The idea of putting Wikipedia on IPFS has been around for a while. Every few months or so someone revives the threads. You can find such discussions in this github issue about archiving wikipedia, this issue about possible integrations with Wikipedia, and this proposal for a new project.
We have two consecutive goals regarding Wikipedia on IPFS: Our first goal is to create periodic read-only snapshots of Wikipedia. A second goal will be to create a full-fledged read-write version of Wikipedia. This second goal would connect with the Wikimedia Foundation’s bigger, longer-running conversation about decentralizing Wikipedia, which you can read about at https://strategy.m.wikimedia.org/wiki/Proposal:Distributed_Wikipedia
(Goal 1) Read-Only Wikipedia on IPFS
The easy way to get Wikipedia content on IPFS is to periodically -- say every week -- take snapshots of all the content and add it to IPFS. That way the majority of Wikipedia users -- who only read wikipedia and don’t edit -- could use all the information on wikipedia with all the benefits of IPFS. Users couldn't edit it, but users could download and archive swaths of articles, or even the whole thing. People could serve it to each other peer-to-peer, reducing the bandwidth load on Wikipedia servers. People could even distribute it to each other in closed, censored, or resource-constrained networks -- with IPFS, peers do not need to be connected to the original source of the content, being connected to anyone who has the content is enough. Effectively, the content can jump from computer to computer in a peer-to-peer way, and avoid having to connect to the content source or even the internet backbone.
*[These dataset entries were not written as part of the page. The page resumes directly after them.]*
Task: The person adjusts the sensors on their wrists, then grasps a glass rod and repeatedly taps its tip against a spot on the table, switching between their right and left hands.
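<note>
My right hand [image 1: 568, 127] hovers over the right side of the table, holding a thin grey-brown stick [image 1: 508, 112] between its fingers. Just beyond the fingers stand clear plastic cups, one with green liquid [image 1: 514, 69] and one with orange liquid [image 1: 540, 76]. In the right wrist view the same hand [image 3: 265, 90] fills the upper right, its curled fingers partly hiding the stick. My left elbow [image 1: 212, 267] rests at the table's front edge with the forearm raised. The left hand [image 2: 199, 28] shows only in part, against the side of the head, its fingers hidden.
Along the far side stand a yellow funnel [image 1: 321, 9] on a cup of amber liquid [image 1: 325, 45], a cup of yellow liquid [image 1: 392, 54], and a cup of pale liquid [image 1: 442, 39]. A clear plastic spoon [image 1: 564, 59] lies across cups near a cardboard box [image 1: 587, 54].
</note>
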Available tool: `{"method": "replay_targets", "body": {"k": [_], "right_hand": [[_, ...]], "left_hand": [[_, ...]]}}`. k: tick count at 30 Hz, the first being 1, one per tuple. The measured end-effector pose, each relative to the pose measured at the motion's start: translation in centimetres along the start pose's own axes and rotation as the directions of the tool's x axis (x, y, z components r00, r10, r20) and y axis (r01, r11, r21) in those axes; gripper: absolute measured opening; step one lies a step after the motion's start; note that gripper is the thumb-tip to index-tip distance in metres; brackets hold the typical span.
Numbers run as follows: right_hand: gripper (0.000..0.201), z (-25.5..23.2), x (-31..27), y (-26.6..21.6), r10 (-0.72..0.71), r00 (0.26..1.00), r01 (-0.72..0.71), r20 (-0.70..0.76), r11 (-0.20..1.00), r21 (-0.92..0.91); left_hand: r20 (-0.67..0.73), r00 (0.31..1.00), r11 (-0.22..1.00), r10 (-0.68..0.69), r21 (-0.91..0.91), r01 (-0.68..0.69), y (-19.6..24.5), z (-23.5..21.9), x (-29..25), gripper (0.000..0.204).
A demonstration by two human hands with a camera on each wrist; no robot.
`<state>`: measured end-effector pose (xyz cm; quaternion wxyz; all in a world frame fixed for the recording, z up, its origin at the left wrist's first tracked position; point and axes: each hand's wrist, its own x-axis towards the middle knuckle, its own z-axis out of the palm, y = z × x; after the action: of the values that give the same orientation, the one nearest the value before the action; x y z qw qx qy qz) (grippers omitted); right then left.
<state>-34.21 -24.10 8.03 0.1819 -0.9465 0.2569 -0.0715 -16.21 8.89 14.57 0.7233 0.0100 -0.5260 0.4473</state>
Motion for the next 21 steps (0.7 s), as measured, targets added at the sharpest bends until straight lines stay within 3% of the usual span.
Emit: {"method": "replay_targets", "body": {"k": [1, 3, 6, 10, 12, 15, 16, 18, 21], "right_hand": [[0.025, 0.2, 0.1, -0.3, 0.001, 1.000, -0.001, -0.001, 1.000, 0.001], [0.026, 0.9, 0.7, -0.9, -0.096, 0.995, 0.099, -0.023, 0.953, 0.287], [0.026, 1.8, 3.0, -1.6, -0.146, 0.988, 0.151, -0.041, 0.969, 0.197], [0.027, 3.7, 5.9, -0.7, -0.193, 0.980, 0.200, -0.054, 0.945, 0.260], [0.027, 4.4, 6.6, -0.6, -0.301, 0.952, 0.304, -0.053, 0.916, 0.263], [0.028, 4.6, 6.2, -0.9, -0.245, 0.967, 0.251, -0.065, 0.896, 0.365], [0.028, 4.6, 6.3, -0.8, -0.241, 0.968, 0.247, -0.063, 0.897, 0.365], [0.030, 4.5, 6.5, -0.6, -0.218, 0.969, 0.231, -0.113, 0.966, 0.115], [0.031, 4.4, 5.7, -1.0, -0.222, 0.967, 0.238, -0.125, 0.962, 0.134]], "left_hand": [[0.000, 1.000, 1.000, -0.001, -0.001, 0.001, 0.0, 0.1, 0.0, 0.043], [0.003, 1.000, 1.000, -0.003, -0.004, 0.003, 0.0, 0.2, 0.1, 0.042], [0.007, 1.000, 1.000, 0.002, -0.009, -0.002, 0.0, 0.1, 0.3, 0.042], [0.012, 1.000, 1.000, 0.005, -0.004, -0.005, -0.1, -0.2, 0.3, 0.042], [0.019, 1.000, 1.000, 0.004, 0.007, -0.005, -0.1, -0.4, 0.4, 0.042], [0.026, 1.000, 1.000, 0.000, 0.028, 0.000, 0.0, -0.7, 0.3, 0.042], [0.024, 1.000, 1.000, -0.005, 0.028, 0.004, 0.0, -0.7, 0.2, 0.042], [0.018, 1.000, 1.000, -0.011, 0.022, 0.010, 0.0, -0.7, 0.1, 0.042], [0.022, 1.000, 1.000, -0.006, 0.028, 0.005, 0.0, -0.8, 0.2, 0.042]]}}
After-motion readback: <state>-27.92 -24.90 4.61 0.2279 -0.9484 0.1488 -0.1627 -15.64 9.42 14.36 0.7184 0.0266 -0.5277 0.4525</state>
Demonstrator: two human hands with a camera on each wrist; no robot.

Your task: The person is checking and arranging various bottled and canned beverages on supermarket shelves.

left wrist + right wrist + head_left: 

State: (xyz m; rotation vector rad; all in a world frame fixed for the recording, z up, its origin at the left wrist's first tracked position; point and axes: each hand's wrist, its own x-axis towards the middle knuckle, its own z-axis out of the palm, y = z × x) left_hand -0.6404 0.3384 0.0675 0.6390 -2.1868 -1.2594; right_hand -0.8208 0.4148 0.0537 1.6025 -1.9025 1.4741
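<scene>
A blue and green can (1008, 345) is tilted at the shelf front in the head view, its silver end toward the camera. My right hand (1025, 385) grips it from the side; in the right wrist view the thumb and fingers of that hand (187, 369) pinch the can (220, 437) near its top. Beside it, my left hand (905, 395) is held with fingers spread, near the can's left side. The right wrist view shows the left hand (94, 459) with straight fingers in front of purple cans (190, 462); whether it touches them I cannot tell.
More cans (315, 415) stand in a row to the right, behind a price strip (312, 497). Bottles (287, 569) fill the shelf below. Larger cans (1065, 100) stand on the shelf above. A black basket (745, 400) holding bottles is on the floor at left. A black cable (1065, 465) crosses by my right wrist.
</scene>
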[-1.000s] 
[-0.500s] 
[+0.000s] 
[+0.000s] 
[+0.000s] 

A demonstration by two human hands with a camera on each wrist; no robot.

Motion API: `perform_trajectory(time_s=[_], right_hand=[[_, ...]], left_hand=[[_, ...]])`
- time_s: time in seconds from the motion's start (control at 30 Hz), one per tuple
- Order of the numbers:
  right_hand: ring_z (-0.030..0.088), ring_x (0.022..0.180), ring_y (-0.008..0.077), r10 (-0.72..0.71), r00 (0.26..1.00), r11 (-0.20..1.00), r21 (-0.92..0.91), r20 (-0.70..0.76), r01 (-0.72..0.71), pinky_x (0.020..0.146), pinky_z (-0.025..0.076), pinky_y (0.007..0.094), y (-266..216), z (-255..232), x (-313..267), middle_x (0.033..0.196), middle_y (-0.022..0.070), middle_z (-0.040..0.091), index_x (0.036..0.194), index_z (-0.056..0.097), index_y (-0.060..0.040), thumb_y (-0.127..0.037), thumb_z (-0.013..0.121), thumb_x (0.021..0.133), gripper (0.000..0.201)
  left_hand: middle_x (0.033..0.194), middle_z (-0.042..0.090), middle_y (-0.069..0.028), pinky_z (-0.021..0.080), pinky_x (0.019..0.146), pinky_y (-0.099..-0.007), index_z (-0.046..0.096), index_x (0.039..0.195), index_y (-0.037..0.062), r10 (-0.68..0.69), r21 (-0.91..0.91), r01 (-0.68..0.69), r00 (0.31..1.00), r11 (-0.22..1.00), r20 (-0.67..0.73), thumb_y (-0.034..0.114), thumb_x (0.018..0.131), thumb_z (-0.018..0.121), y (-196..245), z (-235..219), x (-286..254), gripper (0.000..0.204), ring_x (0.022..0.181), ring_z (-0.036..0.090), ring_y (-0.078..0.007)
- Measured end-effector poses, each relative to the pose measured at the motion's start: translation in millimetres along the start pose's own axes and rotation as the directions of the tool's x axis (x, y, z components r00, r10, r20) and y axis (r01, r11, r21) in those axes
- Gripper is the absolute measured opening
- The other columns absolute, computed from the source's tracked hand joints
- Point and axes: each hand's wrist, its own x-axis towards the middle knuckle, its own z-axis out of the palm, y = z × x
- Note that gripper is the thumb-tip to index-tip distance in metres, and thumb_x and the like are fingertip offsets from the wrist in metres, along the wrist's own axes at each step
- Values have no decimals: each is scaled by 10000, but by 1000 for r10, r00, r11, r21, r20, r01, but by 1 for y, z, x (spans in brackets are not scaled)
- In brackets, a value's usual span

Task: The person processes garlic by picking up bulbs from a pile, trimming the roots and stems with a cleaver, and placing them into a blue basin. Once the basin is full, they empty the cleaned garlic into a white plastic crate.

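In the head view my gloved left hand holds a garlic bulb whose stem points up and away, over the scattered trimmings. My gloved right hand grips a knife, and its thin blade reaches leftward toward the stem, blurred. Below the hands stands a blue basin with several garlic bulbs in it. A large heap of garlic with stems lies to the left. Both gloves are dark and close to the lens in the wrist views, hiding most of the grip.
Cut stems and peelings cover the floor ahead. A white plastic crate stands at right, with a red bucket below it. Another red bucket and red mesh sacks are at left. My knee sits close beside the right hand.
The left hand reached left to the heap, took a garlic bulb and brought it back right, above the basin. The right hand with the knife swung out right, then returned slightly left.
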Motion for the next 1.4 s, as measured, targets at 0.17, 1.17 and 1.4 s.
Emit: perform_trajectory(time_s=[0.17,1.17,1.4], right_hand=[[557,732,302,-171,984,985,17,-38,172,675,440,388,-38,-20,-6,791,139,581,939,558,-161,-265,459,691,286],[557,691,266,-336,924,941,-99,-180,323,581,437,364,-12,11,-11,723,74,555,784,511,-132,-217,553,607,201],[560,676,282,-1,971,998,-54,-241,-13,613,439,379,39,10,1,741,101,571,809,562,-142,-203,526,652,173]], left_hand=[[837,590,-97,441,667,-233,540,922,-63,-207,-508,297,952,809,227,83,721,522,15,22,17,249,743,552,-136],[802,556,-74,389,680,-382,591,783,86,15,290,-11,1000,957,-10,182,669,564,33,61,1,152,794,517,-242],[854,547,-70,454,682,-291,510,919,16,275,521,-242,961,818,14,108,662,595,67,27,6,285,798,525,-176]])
We've been in discussions with many groups about the potential of this kind of thing, and how it could help billions of people around the world to access information better -- either free of censorship, or circumventing serious bandwidth or latency constraints.
So far, we have achieved part of this goal: we have static snapshots of all of Wikipedia on IPFS. This is already a huge result that will help people access, keep, archive, cite, and distribute lots of content. In particular, we hope that this distribution helps people in Turkey, who find themselves in a tough situation. We are still working out a process to continue updating these snapshots, we hope to have someone at Wikimedia in the loop as they are the authoritative source of the content. If you could help with this, please get in touch with us at firstname.lastname@example.org.
(Goal 2) Fully Read-Write Wikipedia on IPFS
The long term goal is to get the full-fledged read-write Wikipedia to work on top of IPFS. This is much more difficult because for a read-write application like Wikipedia to leverage the distributed nature of IPFS, we need to change how the applications write data. A read-write wikipedia on IPFS would allow it to be completely decentralized, and create an extremely difficult to censor operation. In addition to all the benefits of the static version above, the users of a read-write Wikipedia on IPFS could write content from anywhere and publish it, even without being directly connected to any wikipedia.org servers. There would be automatic version control and version history archiving. We could allow people to view, edit, and publish in completely encrypted contexts, which is important to people in highly repressive regions of the world.
A full read-write version (2) would require a strong collaboration with Wikipedia.org itself, and finishing work on important dynamic content challenges -- we are working on all the technology (2) needs, but it's not ready for prime-time yet. We will update when it is.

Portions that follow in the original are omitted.